Could you please return each line of the data that has the word "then"?
START AVAILABLE RECORDS
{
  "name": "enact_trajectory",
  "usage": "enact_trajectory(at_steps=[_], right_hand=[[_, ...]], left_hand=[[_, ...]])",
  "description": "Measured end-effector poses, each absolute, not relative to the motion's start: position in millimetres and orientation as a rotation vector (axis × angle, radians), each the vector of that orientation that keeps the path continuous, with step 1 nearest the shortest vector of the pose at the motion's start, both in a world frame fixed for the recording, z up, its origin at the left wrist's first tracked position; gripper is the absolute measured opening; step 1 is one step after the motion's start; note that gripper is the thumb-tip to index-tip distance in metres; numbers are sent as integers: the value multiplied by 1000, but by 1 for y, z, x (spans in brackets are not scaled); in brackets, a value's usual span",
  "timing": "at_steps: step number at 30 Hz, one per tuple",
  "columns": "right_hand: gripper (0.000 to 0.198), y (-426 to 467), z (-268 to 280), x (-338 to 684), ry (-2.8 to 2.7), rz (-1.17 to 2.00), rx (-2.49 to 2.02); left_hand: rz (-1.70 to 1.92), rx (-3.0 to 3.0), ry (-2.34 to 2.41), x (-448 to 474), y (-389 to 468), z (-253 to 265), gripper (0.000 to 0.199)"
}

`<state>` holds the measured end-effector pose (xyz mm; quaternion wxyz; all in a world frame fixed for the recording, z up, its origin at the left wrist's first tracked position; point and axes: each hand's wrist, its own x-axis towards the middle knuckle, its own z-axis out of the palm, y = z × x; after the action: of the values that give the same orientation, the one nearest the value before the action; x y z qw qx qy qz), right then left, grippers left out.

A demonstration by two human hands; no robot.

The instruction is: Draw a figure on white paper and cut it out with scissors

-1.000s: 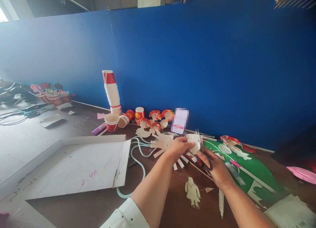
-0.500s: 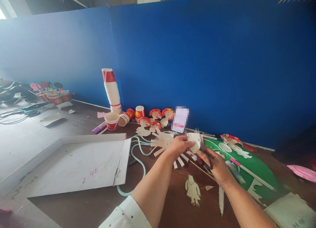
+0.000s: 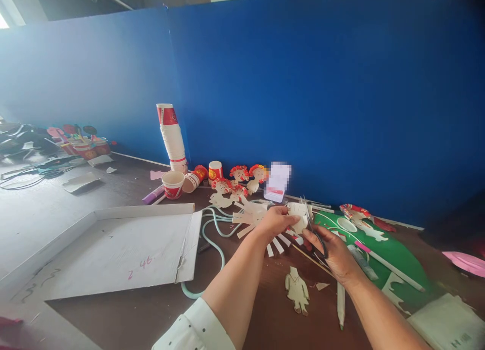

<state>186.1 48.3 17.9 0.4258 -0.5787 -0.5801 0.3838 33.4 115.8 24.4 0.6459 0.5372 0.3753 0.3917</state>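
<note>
My left hand [image 3: 278, 222] pinches a small piece of white paper [image 3: 297, 209] over the table's middle. In my right hand [image 3: 333, 251] is a pair of scissors [image 3: 307, 213], fingers through the dark handles, with the blades pointing up at the paper's right edge. Behind my left hand lies a paper cup cut into spread strips [image 3: 248, 212], partly hidden by the hand. A cut-out paper figure [image 3: 296, 291] lies flat on the table below my hands. A capped-looking white marker [image 3: 341, 304] is to its right.
Several red-fringed paper dolls [image 3: 239, 174] stand near the blue partition [image 3: 303, 87]. Left of them are paper cups [image 3: 173, 183] and a tall cup stack [image 3: 173, 143]. A shallow white box lid [image 3: 113, 259] occupies the left; a green sheet [image 3: 401, 259] lies at right, with scraps on it.
The scissors and my right hand have shifted very slightly at the paper's edge. The whole view has moved a little; both hands keep their holds.
</note>
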Motion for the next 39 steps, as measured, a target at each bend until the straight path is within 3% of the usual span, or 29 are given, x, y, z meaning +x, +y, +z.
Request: enact_trajectory(at_steps=[24, 39], right_hand=[[29, 51, 13, 190, -1454, 961, -1470], [32, 51, 15, 193, -1506, 936, -1491]], left_hand=[[893, 1233, 838, 31, 115, 25, 13], [890, 1230, 788, 32, 123, 13, 22]])
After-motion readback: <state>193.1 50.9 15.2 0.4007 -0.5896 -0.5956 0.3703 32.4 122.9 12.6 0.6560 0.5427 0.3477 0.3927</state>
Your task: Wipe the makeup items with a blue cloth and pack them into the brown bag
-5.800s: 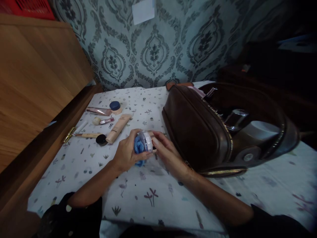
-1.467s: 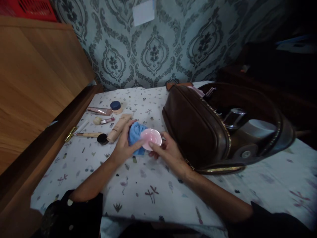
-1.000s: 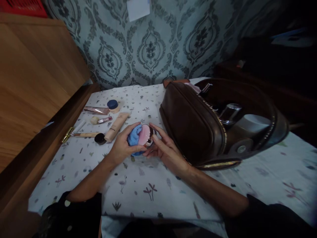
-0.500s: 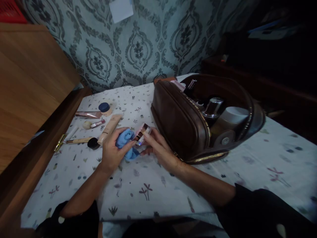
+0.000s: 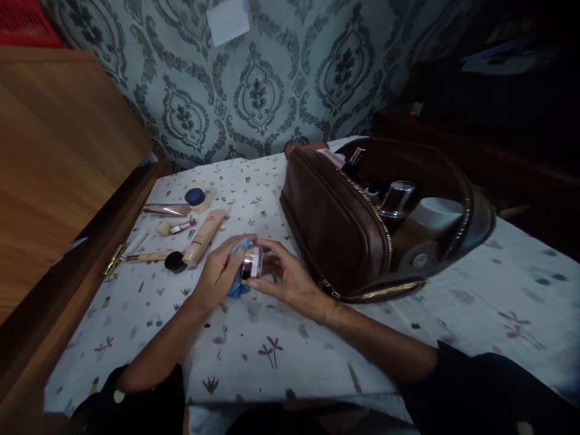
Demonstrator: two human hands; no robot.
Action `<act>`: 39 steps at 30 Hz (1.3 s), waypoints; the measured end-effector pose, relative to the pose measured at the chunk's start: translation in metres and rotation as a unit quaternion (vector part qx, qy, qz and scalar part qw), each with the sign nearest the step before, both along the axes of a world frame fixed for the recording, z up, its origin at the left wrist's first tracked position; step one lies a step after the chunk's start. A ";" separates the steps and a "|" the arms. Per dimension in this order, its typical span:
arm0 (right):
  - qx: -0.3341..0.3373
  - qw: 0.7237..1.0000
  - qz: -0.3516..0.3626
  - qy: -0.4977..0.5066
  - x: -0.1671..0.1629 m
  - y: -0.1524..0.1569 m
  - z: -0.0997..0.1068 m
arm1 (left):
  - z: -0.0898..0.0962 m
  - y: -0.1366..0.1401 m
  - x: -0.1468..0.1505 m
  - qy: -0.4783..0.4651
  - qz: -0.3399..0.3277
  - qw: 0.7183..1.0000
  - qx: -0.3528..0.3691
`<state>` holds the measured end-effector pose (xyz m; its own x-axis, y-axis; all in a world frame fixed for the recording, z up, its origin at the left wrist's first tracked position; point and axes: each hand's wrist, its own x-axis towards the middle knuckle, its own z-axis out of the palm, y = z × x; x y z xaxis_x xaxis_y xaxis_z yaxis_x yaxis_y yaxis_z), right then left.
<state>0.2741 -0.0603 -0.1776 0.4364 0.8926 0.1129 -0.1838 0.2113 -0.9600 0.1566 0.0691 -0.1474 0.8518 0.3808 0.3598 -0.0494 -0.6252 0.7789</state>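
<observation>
My left hand [image 5: 221, 269] is closed around a crumpled blue cloth [image 5: 236, 287] and presses it to the near side of a small clear-and-dark cosmetic case [image 5: 252, 263]. From the other side, my right hand [image 5: 285, 275] grips the case between thumb and fingers. Both hands are just above the table, left of a brown makeup bag [image 5: 330, 223]. Beyond my left hand lies a beige squeeze tube [image 5: 205, 237], with a round black lid [image 5: 173, 261] beside it. Part of the cloth is hidden by my left fingers.
The open bag holds a silver-capped bottle [image 5: 399, 198] and a white-topped container [image 5: 437, 211]. Left on the patterned tablecloth [image 5: 244, 362] are a blue-lidded jar [image 5: 196, 198], a pinkish tube [image 5: 167, 209], a brush [image 5: 151, 256] and a gold item [image 5: 113, 260]. A wooden panel [image 5: 58, 139] borders the left.
The case has turned more upright and come nearer the cloth. My right hand has shifted its hold to the case's edges. The whole view has swung slightly left.
</observation>
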 end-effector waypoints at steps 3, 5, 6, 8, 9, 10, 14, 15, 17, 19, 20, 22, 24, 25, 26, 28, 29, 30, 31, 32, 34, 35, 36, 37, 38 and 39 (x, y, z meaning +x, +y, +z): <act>0.001 0.998 0.015 0.062 0.001 0.000 0.003 | -0.001 0.000 0.000 0.011 -0.003 0.999 -0.030; 0.004 0.996 -0.008 0.085 0.003 0.000 0.004 | -0.002 -0.001 0.000 0.006 -0.015 1.000 0.000; 0.007 0.996 -0.026 0.090 0.003 0.001 0.004 | -0.004 -0.002 -0.001 -0.001 -0.022 0.999 0.028; 0.015 0.993 -0.057 0.104 0.004 0.003 0.003 | -0.006 -0.003 -0.001 -0.028 -0.032 0.995 0.094; 0.019 0.990 -0.066 0.120 0.004 0.004 0.003 | -0.007 -0.004 -0.001 -0.046 -0.036 0.990 0.130; 0.024 0.987 -0.070 0.144 0.003 0.006 0.002 | -0.007 -0.005 0.000 -0.064 -0.041 0.983 0.167; 0.032 0.959 -0.060 0.274 0.000 0.008 0.005 | -0.009 -0.008 0.000 -0.109 -0.071 0.942 0.309; 0.031 0.952 -0.049 0.301 0.000 0.008 0.006 | -0.010 -0.007 0.001 -0.112 -0.071 0.936 0.325; 0.025 0.940 -0.022 0.341 0.000 0.005 0.011 | -0.014 -0.007 0.000 -0.101 -0.046 0.944 0.310; 0.016 0.931 0.012 0.365 0.001 0.001 0.016 | -0.018 -0.005 -0.001 -0.081 -0.002 0.968 0.235; 0.011 0.928 0.033 0.371 0.002 0.000 0.018 | -0.020 -0.005 -0.002 -0.072 0.013 0.980 0.185; 0.007 0.926 0.082 0.370 0.004 -0.003 0.019 | -0.022 -0.005 -0.003 -0.056 0.026 0.995 0.081; 0.012 0.925 0.121 0.359 0.005 -0.003 0.018 | -0.023 -0.006 -0.004 -0.041 0.026 0.999 -0.008; 0.014 0.926 0.134 0.352 0.005 -0.003 0.017 | -0.023 -0.008 -0.004 -0.034 0.029 0.998 -0.041; 0.015 0.928 0.140 0.345 0.005 -0.003 0.016 | -0.022 -0.009 -0.003 -0.026 0.036 0.997 -0.066; 0.011 0.935 0.141 0.326 0.004 -0.003 0.014 | -0.019 -0.012 -0.001 -0.010 0.062 0.994 -0.090; 0.009 0.939 0.139 0.315 0.004 -0.002 0.013 | -0.018 -0.013 0.001 -0.001 0.080 0.992 -0.094; 0.008 0.943 0.133 0.306 0.003 -0.001 0.012 | -0.017 -0.014 0.003 0.006 0.103 0.990 -0.096; 0.011 0.946 0.126 0.299 0.003 -0.001 0.012 | -0.015 -0.015 0.004 0.013 0.130 0.987 -0.098; 0.016 0.948 0.119 0.296 0.002 0.001 0.010 | -0.014 -0.016 0.005 0.020 0.159 0.982 -0.099; 0.026 0.949 0.103 0.298 0.001 0.003 0.007 | -0.012 -0.016 0.007 0.032 0.216 0.971 -0.101; 0.030 0.949 0.095 0.301 0.000 0.005 0.005 | -0.010 -0.015 0.008 0.035 0.237 0.966 -0.100; 0.034 0.949 0.086 0.301 -0.001 0.007 0.003 | -0.008 -0.015 0.009 0.039 0.250 0.962 -0.099; 0.037 0.950 0.078 0.301 -0.002 0.008 0.001 | -0.006 -0.014 0.010 0.042 0.253 0.962 -0.096; 0.040 0.951 0.071 0.298 -0.003 0.009 -0.001 | -0.003 -0.014 0.011 0.044 0.248 0.964 -0.089; 0.041 0.953 0.066 0.294 -0.004 0.010 -0.002 | 0.000 -0.013 0.013 0.045 0.237 0.967 -0.077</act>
<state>0.2699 -0.0508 -0.1792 0.3308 0.9426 -0.0455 -0.7143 0.2186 -0.6648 0.1692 0.0559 -0.1472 0.5932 0.7798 0.2000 0.2880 -0.4375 0.8518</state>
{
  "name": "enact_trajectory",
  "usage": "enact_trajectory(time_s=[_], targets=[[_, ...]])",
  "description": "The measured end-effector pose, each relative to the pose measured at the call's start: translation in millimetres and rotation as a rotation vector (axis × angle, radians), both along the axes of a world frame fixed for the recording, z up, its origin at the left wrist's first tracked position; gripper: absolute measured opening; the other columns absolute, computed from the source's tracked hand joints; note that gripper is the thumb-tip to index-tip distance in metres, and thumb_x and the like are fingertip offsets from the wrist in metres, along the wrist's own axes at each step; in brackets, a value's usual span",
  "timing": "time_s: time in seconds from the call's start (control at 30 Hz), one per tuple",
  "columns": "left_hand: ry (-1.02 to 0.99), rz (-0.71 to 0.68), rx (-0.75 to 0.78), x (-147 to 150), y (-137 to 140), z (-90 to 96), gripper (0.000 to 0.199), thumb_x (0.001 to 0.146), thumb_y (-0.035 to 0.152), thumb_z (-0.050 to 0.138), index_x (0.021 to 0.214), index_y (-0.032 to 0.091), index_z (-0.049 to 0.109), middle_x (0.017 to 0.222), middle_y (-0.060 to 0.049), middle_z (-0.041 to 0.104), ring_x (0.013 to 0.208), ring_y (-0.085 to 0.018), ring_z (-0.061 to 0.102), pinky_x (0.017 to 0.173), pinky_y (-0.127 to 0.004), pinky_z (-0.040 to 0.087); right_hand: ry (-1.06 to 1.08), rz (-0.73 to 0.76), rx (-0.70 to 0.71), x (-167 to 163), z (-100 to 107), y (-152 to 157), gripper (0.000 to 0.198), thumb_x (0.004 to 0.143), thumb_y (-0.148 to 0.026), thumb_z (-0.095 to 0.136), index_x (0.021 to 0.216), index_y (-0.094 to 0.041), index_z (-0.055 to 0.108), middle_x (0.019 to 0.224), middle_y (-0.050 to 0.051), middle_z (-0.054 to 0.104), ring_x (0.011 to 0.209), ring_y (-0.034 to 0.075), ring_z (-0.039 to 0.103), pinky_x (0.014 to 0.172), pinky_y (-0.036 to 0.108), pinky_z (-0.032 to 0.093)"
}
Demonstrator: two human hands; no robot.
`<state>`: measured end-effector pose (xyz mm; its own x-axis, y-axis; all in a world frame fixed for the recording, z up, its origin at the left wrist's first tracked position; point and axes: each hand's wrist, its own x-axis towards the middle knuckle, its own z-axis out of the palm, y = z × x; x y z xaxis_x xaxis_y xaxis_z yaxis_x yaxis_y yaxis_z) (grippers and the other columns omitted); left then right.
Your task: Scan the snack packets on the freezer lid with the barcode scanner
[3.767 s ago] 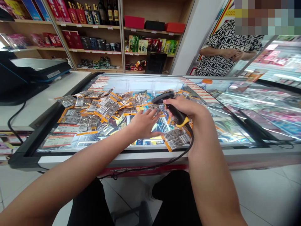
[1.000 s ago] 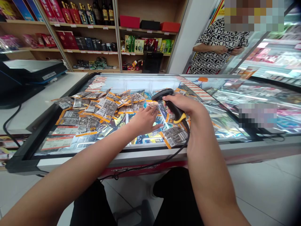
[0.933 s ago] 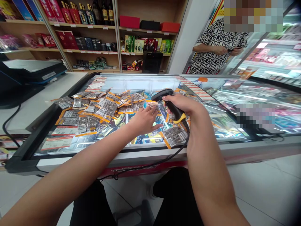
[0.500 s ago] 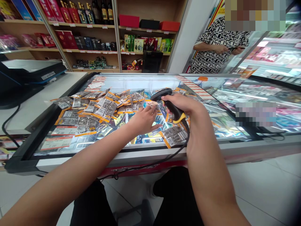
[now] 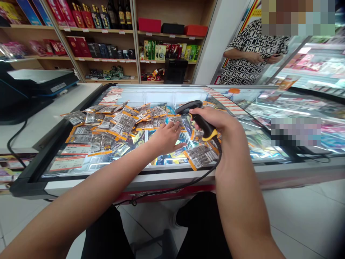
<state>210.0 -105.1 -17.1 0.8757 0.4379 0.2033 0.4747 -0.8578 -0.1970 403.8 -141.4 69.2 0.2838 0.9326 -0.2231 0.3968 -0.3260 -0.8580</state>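
My right hand (image 5: 208, 118) is wrapped round the handle of a black and yellow barcode scanner (image 5: 206, 127). The scanner's head points left, over the freezer's glass top. My left hand (image 5: 169, 138) lies with fingers stretched and thumb apart, its fingertips on a small orange-edged snack packet (image 5: 174, 118). To its left is a loose pile of similar snack packets (image 5: 121, 124). More such packets (image 5: 202, 156) lie below the scanner, near the front edge. Part of the packet under my left fingers is hidden.
The chest freezer (image 5: 172, 176) has printed price labels (image 5: 67, 163) on its glass. The scanner's black cable (image 5: 185, 185) droops across its front. A counter with a scale (image 5: 45, 81) stands left. Behind are stocked shelves (image 5: 107, 30) and a person in a patterned shirt (image 5: 242, 68).
The scanner in my right hand has shifted slightly right. A reddish glow on the packet by my left fingers has faded. My left hand stays in about the same place.
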Motion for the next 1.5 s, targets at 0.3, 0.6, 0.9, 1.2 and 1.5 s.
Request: enact_trajectory(time_s=[0.3,0.6,0.9,1.2,1.5], targets=[[-0.057,0.181,0.027,-5.0,9.4,-0.3,0.07,0.107,0.061,0.041,0.151,0.01,0.058,0.151,-0.025,0.06,0.131,-0.04,0.06,0.106,-0.049,0.047,-0.043,-0.18,0.241,14.2,-10.6,15.1,0.027,0.094,-0.05,0.068,0.088,-0.023,0.066,0.058,0.004,0.069,0.048,0.022,0.064,0.046,0.031,0.051],[-0.094,-0.318,-0.027,3.8,-6.7,4.5,0.05,0.112,0.045,0.038,0.146,0.019,0.063,0.169,-0.016,0.045,0.153,-0.034,0.045,0.117,-0.05,0.043,-0.006,-0.26,0.376,12.5,-13.2,23.2,0.034,0.098,-0.051,0.063,0.091,-0.019,0.07,0.058,0.004,0.067,0.049,0.019,0.065,0.052,0.028,0.054],[0.002,-0.269,-0.001,-1.4,-12.9,2.8,0.062,0.11,0.056,0.036,0.143,0.014,0.066,0.133,-0.021,0.067,0.125,-0.036,0.06,0.097,-0.046,0.052,-0.022,-0.263,0.366,6.8,-9.0,17.7,0.029,0.101,-0.042,0.058,0.087,-0.019,0.068,0.065,0.006,0.07,0.054,0.02,0.066,0.056,0.03,0.055],[-0.079,0.007,0.007,2.3,-11.9,-4.4,0.091,0.1,0.081,0.028,0.147,0.01,0.06,0.138,-0.025,0.059,0.124,-0.043,0.057,0.097,-0.05,0.047,-0.068,-0.096,0.133,4.4,-7.6,12.1,0.032,0.097,-0.044,0.062,0.075,-0.021,0.064,0.06,0.008,0.069,0.047,0.02,0.061,0.049,0.032,0.05],[-0.168,0.027,-0.075,6.9,-1.1,-15.7,0.099,0.097,0.085,0.028,0.154,0.008,0.051,0.16,-0.028,0.045,0.139,-0.043,0.05,0.107,-0.051,0.043,-0.135,0.028,0.065,4.1,-12.2,12.8,0.036,0.096,-0.048,0.062,0.071,-0.022,0.064,0.062,0.009,0.071,0.05,0.022,0.062,0.049,0.032,0.049]])
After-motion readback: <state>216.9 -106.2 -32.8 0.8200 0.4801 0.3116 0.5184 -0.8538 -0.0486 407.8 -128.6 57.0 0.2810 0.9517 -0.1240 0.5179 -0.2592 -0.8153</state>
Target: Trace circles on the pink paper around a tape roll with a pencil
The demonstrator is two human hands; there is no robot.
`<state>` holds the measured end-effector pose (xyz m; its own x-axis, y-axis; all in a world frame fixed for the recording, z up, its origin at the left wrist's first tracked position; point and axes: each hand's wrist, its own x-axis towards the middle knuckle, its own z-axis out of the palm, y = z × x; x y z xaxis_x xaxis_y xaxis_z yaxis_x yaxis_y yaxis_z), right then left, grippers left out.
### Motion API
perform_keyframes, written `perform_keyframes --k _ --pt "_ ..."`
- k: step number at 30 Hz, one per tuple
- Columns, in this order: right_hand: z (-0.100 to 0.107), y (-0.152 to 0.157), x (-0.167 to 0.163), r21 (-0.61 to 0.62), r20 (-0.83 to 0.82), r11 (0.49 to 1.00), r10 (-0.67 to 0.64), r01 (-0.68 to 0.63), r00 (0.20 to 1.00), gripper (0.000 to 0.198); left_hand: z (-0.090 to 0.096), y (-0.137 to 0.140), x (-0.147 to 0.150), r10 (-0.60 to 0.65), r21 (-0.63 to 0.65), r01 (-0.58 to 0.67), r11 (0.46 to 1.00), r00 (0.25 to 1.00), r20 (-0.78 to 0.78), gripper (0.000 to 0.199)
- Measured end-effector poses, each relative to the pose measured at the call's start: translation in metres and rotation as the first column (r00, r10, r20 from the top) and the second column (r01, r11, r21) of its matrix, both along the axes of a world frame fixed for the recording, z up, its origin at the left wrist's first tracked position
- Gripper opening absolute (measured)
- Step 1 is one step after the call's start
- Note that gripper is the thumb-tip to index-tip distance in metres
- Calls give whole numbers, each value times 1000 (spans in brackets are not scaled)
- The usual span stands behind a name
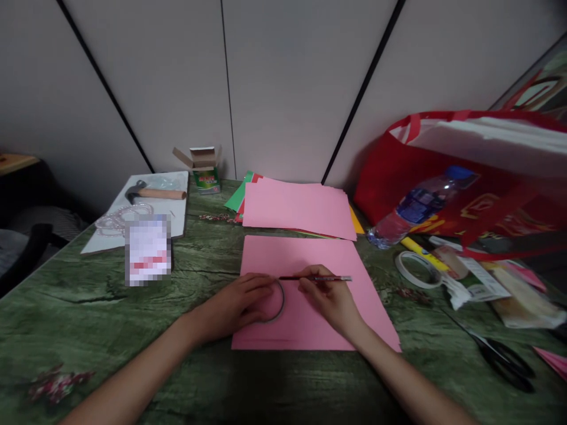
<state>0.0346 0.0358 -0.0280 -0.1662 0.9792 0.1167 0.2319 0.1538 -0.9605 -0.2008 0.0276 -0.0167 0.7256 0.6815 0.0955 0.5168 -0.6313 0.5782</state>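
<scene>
A sheet of pink paper [323, 321] lies in front of me on the table. On its left part rests a thin grey ring [282, 304], its left side hidden under my left hand [248, 298]. The fingers of that hand are closed over the ring and hold it against the paper. My right hand [330, 295] grips a dark pencil [336, 278] between thumb and fingers. The pencil lies nearly level, its tip pointing left at the ring's upper edge, close to my left fingertips.
Behind lies a stack of coloured paper [296, 203]. At left are a hammer [162, 193] on a white board [177, 221], a blurred-out packet [148, 251] and a small open box [207, 180]. At right are a red bag [381, 159], bottle [416, 206], tape roll [403, 268] and scissors [505, 357].
</scene>
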Motion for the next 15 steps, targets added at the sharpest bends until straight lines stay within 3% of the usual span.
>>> perform_keyframes --k 4,8,11,15 --pt "-8 -15 7 -35 -79 997 -65 62 995 25 -3 0 0 -1 11 1 1000 1000 0 38" --pt "-9 -23 12 -15 -16 996 -88 87 996 23 -5 0 0 -2 20 2 1000 1000 8 34" --pt "-5 -23 13 133 48 984 -127 119 991 17 -6 0 0 10 24 -10 1000 1000 7 33" --pt "-2 -21 16 331 41 928 -192 168 981 11 -5 -1 1 13 30 -13 999 1000 1 34"
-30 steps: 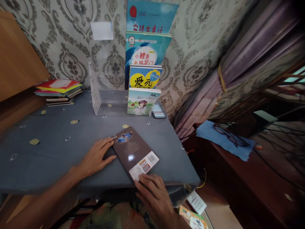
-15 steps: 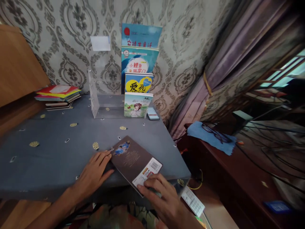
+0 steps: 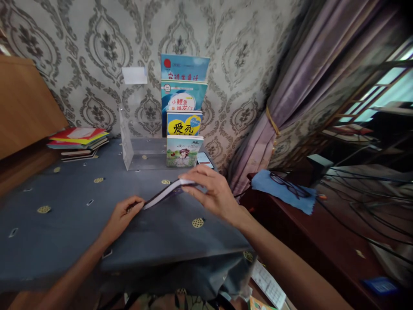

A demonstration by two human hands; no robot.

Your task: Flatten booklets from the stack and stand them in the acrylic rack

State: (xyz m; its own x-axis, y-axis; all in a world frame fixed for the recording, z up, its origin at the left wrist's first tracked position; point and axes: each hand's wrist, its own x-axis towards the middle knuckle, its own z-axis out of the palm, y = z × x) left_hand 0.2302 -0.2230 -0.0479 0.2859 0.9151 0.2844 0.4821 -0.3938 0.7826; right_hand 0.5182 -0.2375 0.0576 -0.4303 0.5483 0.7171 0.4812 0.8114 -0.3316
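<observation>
A thin dark-covered book [image 3: 164, 196] is held edge-on above the table, bent in a shallow S, its white page edges facing me. My left hand [image 3: 124, 213] pinches its left end low over the cloth. Its right end, raised higher, is gripped between the thumb and fingers of my right hand [image 3: 213, 193]. Beyond the hands stands a clear acrylic rack [image 3: 127, 142]. On the rack's right side, several books rise in steps, with a green book [image 3: 183, 153] showing a drawn figure in front.
A stack of books [image 3: 79, 142] lies at the back left of the cloth-covered table [image 3: 71, 224]. A phone [image 3: 204, 160] rests behind the rack's right end. To the right, a dark red desk [image 3: 309, 232] carries glasses [image 3: 287, 183] on a blue cloth [image 3: 264, 189], plus cables.
The book has been lifted off the table and turned from its back cover to edge-on. My right hand has moved up and away from me, closing on its right end.
</observation>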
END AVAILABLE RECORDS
EXPECTED ANSWER.
`<state>` holds the measured end-effector pose (xyz mm; quaternion wxyz; all in a world frame fixed for the recording, z up, its origin at the left wrist's first tracked position; point and axes: each hand's wrist, its own x-axis towards the middle knuckle, its own z-axis out of the palm, y = z × x; after the action: of the values that give the same orientation, the one nearest the value before the action; x y z qw qx qy qz), right then left, grippers left out.
`<state>` holds the measured end-effector pose (xyz m; its own x-axis, y-axis; all in a world frame fixed for the recording, z up, its origin at the left wrist's first tracked position; point and axes: each hand's wrist, its own x-axis towards the middle knuckle, its own z-axis out of the palm, y = z × x; x y z xaxis_x xaxis_y xaxis_z yaxis_x yaxis_y yaxis_z), right then left.
`<state>`: measured end-effector pose (xyz mm; its own x-axis, y-axis; all in a world frame fixed for the recording, z up, its origin at the left wrist's first tracked position; point and axes: each hand's wrist, its own x-axis towards the middle knuckle, its own z-axis out of the palm, y = z × x; x y z xaxis_x xaxis_y xaxis_z yaxis_x yaxis_y yaxis_z) (grippers and the other columns omitted); left then right.
`<state>` holds the measured end-effector pose (xyz m; its own x-axis, y-axis; all in a world frame fixed for the recording, z up, its origin at the left wrist's first tracked position; point and axes: each hand's wrist, its own x-axis towards the middle knuckle, its own z-axis out of the palm, y = z × x; x y z xaxis_x xaxis_y xaxis_z yaxis_x yaxis_y yaxis_z), right then left, grippers left out.

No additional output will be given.